The database kingpin will retain control of the title of press release kingpin this week, when it attempts to outdo the Web infrastructure scalability claims of Microsoft, Sun and HP.
Written by Mary Jo Foley, Senior Contributing Editor
Not content to be outscaled by Microsoft Corp. or Sun Microsystems Inc., database kingpin Oracle Corp. is kicking off its annual Oracle OpenWorld user conference with boasts of brand-new bigger, better, faster Web infrastructure platforms.

Oracle (orcl), far from shy when it comes to pumping out press releases, is expected to field more than 30 of them between Monday and Wednesday, in conjunction with its San Francisco trade show. And Oracle isn't even talking up the applications side of its business this week. Instead, all of the news will focus on the next releases of its database, application server middleware and tools.

Oracle is expected to tout new scalability and clustering claims for its recently christened 9i database which is due to ship in the first half of 2001. It also will trumpet caching advances it has made with its forthcoming Oracle 9i Application Server, the product known until late last week as Oracle iAS Release 2.0.

Oracle released version 1.0 of iAS in June of this year. The company said the new 9i Application Server version will ship before the end of this month. Pricing for the new version will remain the same as for release 1.0, they added.

Oracle's unveilings come on the heels of a slew of recent scalability announcements by hardware and software vendors, including Microsoft (msft), Sun (sunw) and Hewlett-Packard (hwp). Last week, Microsoft rolled out its high-end Windows 2000 offering, called Windows 2000 Datacenter Server, as well as a host of supporting server applications. Sun highlighted its "Net Effect" workstations and servers based on its new UltraSPARC processors and set the stage for a December announcement on improvements it is making to Solaris on the clustering front.

Oracle, like these other vendors, is pitching its new high-end offerings to its existing customers, but especially to dotcoms looking to up the computing capacity of their back-end Web-serving infrastructure.

"The goal is to do with one server what you now use 100 servers to do," said Oracle Director of Internet Platform Marketing Scott Clawson, in describing the advances Oracle has made with 9i Application Server. "We're talking about turbo-charging by 250 times the throughput (of Oracle's application server) because of the ability to cache both static and dynamic content."

Clawson said that, using Oracle's improved 9i Application Server Cache technology, Oracle has benchmarked proof of the new levels of scalability.

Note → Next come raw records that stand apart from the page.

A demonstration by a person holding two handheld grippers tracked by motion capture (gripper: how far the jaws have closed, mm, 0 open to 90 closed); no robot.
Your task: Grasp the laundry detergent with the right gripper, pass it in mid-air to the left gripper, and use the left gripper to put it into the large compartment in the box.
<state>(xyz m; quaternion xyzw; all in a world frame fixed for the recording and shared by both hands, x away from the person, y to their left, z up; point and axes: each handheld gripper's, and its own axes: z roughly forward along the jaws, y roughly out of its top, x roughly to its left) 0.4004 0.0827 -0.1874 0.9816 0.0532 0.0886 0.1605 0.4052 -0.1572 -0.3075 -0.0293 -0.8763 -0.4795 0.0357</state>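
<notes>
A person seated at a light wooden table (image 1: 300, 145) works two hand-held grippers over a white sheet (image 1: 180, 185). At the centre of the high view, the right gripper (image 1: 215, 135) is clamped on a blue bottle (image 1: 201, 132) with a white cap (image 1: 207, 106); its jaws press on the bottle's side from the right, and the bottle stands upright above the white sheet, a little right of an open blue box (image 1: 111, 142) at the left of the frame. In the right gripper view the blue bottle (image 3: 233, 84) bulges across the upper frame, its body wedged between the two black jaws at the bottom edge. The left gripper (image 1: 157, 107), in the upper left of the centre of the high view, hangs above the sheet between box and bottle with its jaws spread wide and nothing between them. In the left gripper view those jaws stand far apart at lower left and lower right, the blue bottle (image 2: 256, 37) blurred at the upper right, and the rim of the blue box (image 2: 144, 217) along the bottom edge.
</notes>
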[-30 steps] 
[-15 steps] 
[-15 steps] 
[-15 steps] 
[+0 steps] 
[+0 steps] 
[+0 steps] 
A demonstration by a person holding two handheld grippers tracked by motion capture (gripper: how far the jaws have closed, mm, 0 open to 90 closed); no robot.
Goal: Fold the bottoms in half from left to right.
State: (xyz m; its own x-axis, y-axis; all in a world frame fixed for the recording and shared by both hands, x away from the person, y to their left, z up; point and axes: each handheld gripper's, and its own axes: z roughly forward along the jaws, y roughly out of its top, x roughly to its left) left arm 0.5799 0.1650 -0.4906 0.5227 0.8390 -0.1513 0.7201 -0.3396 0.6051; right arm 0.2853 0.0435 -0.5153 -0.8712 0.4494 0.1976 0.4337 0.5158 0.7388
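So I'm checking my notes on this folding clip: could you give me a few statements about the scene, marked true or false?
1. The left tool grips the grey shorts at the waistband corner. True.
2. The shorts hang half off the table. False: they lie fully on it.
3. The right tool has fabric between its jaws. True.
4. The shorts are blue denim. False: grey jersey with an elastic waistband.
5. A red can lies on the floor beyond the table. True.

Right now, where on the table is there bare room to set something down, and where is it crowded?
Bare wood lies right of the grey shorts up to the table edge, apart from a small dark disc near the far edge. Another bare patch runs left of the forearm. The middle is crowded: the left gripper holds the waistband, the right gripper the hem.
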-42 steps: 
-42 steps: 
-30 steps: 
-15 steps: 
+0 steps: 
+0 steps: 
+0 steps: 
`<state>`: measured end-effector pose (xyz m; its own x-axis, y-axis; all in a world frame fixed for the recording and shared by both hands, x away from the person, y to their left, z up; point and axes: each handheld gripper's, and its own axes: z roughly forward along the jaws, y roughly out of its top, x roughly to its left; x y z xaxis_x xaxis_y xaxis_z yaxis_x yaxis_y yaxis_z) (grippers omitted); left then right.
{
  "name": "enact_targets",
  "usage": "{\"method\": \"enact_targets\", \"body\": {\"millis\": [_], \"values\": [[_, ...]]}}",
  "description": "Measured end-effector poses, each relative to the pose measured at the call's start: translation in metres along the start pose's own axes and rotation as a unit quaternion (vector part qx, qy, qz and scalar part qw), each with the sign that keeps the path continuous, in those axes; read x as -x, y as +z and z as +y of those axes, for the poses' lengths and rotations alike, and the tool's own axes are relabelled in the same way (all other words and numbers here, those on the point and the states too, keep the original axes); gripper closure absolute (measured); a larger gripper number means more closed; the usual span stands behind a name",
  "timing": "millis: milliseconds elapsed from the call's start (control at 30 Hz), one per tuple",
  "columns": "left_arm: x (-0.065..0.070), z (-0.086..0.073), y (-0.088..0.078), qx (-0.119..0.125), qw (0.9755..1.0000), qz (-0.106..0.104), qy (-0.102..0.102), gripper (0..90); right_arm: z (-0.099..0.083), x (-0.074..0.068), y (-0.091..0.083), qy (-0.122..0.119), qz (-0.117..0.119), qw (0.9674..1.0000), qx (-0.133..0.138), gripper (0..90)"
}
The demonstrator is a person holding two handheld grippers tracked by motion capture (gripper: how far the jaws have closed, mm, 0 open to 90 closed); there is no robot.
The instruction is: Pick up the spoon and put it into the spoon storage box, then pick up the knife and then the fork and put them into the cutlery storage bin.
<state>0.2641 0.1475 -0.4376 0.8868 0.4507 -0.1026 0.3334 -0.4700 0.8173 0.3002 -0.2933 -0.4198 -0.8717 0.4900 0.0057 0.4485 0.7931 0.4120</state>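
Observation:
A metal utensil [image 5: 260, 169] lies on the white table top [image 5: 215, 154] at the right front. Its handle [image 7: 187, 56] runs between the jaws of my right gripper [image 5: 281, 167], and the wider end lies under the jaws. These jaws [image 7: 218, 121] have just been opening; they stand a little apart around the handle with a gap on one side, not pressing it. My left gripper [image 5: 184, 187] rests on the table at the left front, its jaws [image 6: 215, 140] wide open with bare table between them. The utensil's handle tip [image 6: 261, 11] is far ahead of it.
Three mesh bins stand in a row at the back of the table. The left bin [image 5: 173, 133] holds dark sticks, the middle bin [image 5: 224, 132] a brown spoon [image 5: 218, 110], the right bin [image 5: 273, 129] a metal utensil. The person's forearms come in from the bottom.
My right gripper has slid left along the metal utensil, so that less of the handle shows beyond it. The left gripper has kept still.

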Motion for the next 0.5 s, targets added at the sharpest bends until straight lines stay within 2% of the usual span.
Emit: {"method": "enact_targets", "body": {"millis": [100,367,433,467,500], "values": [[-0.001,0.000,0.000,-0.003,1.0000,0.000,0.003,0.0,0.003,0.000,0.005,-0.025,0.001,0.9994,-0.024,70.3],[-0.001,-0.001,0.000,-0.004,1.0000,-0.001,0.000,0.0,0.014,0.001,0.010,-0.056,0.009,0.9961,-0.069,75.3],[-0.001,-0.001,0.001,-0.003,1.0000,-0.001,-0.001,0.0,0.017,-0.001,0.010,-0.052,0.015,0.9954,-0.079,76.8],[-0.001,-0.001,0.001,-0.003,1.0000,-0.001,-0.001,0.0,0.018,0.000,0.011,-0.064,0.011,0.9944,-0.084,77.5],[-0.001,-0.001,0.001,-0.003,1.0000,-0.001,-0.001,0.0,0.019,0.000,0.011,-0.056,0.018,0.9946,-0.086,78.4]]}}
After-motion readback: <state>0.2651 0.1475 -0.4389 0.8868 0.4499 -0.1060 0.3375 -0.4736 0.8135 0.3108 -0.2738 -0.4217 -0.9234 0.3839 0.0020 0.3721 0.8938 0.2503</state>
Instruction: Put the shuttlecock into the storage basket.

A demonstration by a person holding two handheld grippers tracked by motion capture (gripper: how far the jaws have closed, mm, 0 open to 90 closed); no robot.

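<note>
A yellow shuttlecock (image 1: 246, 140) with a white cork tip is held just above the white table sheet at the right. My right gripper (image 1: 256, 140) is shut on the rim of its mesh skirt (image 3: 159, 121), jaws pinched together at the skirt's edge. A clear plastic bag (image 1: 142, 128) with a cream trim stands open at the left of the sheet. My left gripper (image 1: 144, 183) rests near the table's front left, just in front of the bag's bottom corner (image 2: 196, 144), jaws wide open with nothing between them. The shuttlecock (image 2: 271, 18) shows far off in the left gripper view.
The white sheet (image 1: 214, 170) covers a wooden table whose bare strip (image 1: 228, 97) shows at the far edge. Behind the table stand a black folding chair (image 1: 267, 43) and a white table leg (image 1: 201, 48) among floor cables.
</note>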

Using iAS 1.0, Oracle achieved application-serving performance of 30 requests per second per server for its own OracleStore application, but with 9i Application Server, Oracle clocked 7,500 requests per second per server for the same application, he said.

Oracle has made other tweaks to 9i Application Server as well, including enhancements to its Oracle Portal Framework (which is built into the application server) and console-management capabilities.

Oracle OpenWorld is being held at the Moscone Convention Center. CEO Larry Ellison will address customer and partner attendees on Tuesday, as will Intel Corp. CEO Craig Barrett. Sun CEO Scott McNealy will speak to attendees on Thursday.